The hippo baby slide was a thrill for Cash once I showed him how a few times.
I am very excited about the possibilities of the future. This year I will have Bauer at home with me since he misses the cut off for Kindergarten by 15 days, and I can’t wait to do our Library Day each Monday while Cash is at Parents Day Out. I really think we are gonna have fun doing that together. I also may do a few of the lessons in the book I have already purchased called The Ordinary Parents Guide to Teaching Reading as a way to test the waters and see if he seems ready and eager to learn to read or not. I don’t want him to know everything for starting Kindergarten a year from now, but I do think it will be nice to at least begin teaching him to read, or if nothing else, to read aloud to him a lot this coming year before he goes to school. I’m excited that I’ll get to have some time with just Cash when Bauer goes to school, assuming we don’t have another baby by then, which I sort of hope we do. But even then, Cash will get a totally different experience of me than if I was homeschooling Bauer and I really think it will be better for Cash in that way too. I am excited that Bauer can be released of the burden I was about to place on myself and him, and so thankful that I’ve walked this road I have in order to be at the place I am today saying that I truly 100% considered homeschooling as a viable option, and I still totally admire and respect all my amazing friends who do it, but I won’t be joining the ranks for now.
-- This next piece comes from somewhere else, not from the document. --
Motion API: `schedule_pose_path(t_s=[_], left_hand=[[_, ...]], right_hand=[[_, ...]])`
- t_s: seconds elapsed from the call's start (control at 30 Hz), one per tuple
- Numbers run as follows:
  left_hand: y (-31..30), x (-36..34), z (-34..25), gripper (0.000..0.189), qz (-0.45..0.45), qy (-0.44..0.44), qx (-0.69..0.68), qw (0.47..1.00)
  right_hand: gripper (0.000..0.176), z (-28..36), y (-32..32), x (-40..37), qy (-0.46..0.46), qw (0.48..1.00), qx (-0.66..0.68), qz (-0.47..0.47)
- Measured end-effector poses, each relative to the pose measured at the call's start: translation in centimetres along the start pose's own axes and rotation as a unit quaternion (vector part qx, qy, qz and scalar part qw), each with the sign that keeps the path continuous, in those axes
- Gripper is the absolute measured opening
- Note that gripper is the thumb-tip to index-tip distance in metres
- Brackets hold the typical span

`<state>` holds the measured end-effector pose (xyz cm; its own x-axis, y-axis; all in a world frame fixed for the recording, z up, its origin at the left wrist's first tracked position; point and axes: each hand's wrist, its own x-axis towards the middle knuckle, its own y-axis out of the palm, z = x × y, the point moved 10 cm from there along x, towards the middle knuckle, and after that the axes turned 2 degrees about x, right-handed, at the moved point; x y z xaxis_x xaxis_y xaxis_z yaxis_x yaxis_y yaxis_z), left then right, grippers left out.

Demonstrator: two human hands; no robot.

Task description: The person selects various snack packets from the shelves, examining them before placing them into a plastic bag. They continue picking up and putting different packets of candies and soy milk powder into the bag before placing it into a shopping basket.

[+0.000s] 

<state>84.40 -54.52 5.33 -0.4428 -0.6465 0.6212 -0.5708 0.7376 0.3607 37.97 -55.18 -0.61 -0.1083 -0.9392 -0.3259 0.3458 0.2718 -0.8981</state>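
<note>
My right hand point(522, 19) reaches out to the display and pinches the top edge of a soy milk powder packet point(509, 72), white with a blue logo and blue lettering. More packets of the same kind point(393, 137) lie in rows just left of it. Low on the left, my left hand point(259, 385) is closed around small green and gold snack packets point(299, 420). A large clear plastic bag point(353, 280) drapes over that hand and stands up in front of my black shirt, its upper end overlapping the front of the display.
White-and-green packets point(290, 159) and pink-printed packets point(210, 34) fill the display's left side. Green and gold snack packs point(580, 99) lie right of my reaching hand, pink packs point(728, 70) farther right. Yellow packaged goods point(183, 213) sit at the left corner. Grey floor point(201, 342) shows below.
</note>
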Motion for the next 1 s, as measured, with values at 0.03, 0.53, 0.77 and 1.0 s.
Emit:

I don’t know what I’ll be thinking a month or six months from now, but this is where I am today and I thank you for listening.
And just in case you missed it on the MealBaby blog, I wanted to make sure you see what I saw in NC. Two sides of the same sign in front of a roadside produce stand….

Love it!

I could maybe forgive them this mistake.

But this?!
Then I started thinking this last one was perhaps a subtle attempt to remind people not to text and drive, or take pictures and drive!